The ChangeOfVariables command returns a new integral or algebraic expression specified by the change of variables equations.

The second parameter of the command can be either a list of equations representing a suitable transformation or a list with two entries containing coordinate systems.

In the first form, the transformation equations must specify new variable names for any coordinate that is to be changed; unchanged variables can be omitted from the transformation or given in the form of an identity equation, such as $x=x$. For example, ChangeOfVariables(Int(Int(a*x,x),y), [u=a*x]) is valid, as is ChangeOfVariables(Int(Int(a*x,x),y), [u=a*x,y=y]), but ChangeOfVariables(Int(Int(a*x,x),y), [y=a*x,x=y]) is not.

The coordinate systems available are cartesian and polar for two dimensions, and cartesian, cylindrical, and spherical for three dimensions.

The coordinate systems must be specified in the form [OldCoordinateSystem[OldVariables],NewCoordinateSystem[NewVariables]]. Examples:

* [polar[r,theta], cartesian[x,y]]

* [cylindrical[r,theta,u], cartesian[x,y,z]]

* [spherical[R,theta1,phi], cylindrical[r,theta2,z]]

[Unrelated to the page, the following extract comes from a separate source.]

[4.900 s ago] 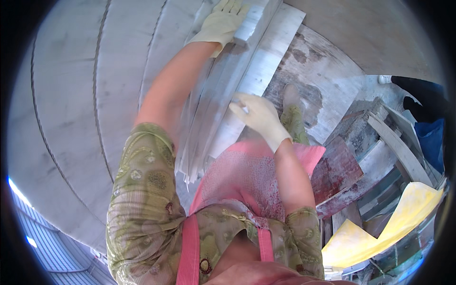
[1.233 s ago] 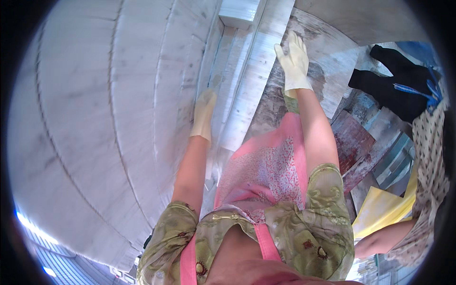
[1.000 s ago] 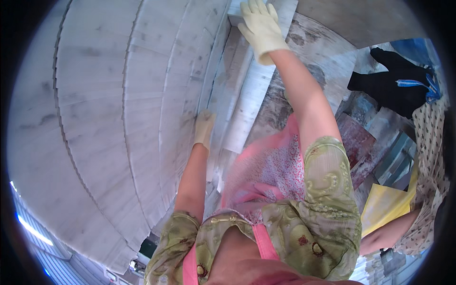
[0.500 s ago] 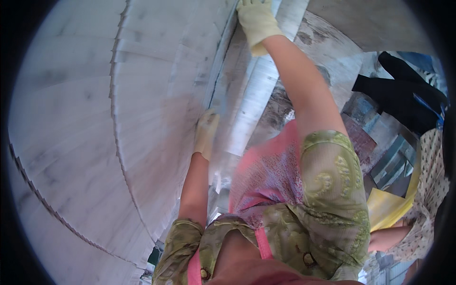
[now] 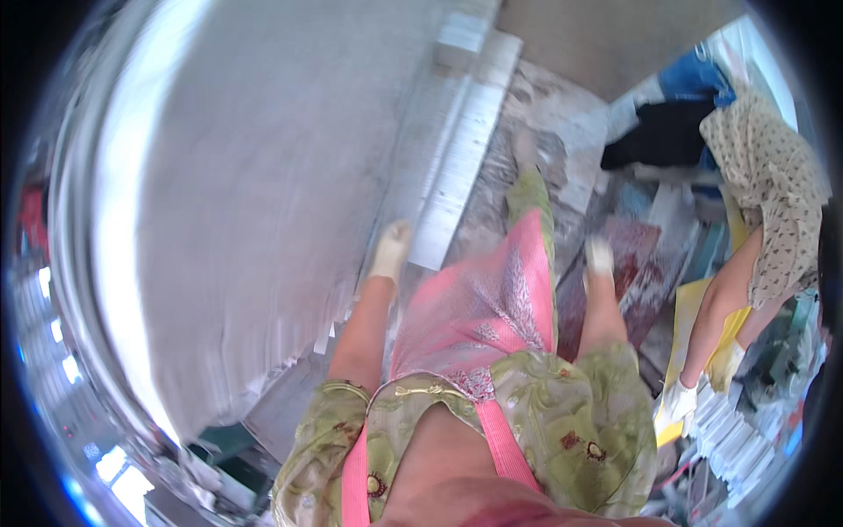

In the polar, cylindrical, and spherical coordinate systems, the first variable is assumed to be the radial component.

In general, when working with definite integrals, it is not always possible to find a new region of integration after applying a change of variables. Thus, if ChangeOfVariables cannot find the new region of integration, it retains the old region and indicates that the region has not been converted. If this occurs, use the Revert function to return to the previous integral before ChangeOfVariables was applied. Revert only works on integrals where the region of integration cannot be found. Otherwise, the same integral is returned.

$\mathrm{with}\left(\mathrm{Student}\left[\mathrm{MultivariateCalculus}\right]\right)\:$

$a≔\mathrm{Int}\left(\mathrm{Int}\left(x\,x=1..4\right)\,y=2..5\right)$

$a≔{\int }_2^5\left({\int }_1^{4}x\ⅆx\right)\ⅆy$

$b≔\mathrm{ChangeOfVariables}\left(a\,\left[\mathrm{cartesian}\left[x,y\right]\,\mathrm{polar}\left[r,\mathrm{\theta }\right]\right]\right)$

$b≔{\int }_{y=2}^{y=5}\left({\int }_{x=1}^{x=4}{r}^2\cos \left(\mathrm{\theta }\right)\ⅆr\right)\ⅆ\mathrm{\theta }$

$c≔\mathrm{ChangeOfVariables}\left(b\,\left[r=u+v\,\mathrm{\theta }=v-2\right]\right)$

$c≔{\int }_{y=2}^{y=5}\left({\int }_{x=1}^{x=4}{\left(u+v\right)}^2\cos \left(v-2\right)\ⅆu\right)\ⅆv$

$\mathrm{Revert}\left(b\right)$

${\int }_2^5\left({\int }_1^{4}x\ⅆx\right)\ⅆy$

$\mathrm{Revert}\left(c\right)$

${\int }_{y=2}^{y=5}\left({\int }_{x=1}^{x=4}{r}^2\cos \left(\mathrm{\theta }\right)\ⅆr\right)\ⅆ\mathrm{\theta }$

$\mathrm{Revert}\left(\mathrm{Revert}\left(c\right)\right)$

${\int }_2^5\left({\int }_1^{4}x\ⅆx\right)\ⅆy$

$a≔\mathrm{Int}\left(\mathrm{Int}\left(\mathrm{Int}\left(xy\,x\right)\,y\right)\,z\right)$

$a≔\int \left(\int \left(\int xy\ⅆx\right)\ⅆy\right)\ⅆz$

$\mathrm{ChangeOfVariables}\left(a\,\left[\mathrm{cartesian}\left[x,y,z\right]\,\mathrm{cylindrical}\left[r,\mathrm{\theta },u\right]\right]\right)$

$\int \left(\int \left(\int \frac{\sin \left(2\mathrm{\theta }\right)r^3}{2}\ⅆr\right)\ⅆ\mathrm{\theta }\right)\ⅆu$

$\mathrm{ChangeOfVariables}\left(a\,\left[\mathrm{cartesian}\left[x,y,z\right]\,\mathrm{cylindrical}\left[r,\mathrm{\theta },z\right]\right]\right)$

$\int \left(\int \left(\int \frac{\sin \left(2\mathrm{\theta }\right)r^3}{2}\ⅆr\right)\ⅆ\mathrm{\theta }\right)\ⅆz$

$\mathrm{ChangeOfVariables}\left(a\,\left[x=u+1\,y=y\,z=w-2\right]\right)$

$\int \left(\int \left(\int \left(u+1\right)y\ⅆu\right)\ⅆy\right)\ⅆw$

$\mathrm{ChangeOfVariables}\left(x+z\,\left[x=u+1\,z=w-2\right]\right)$

$u-1+w$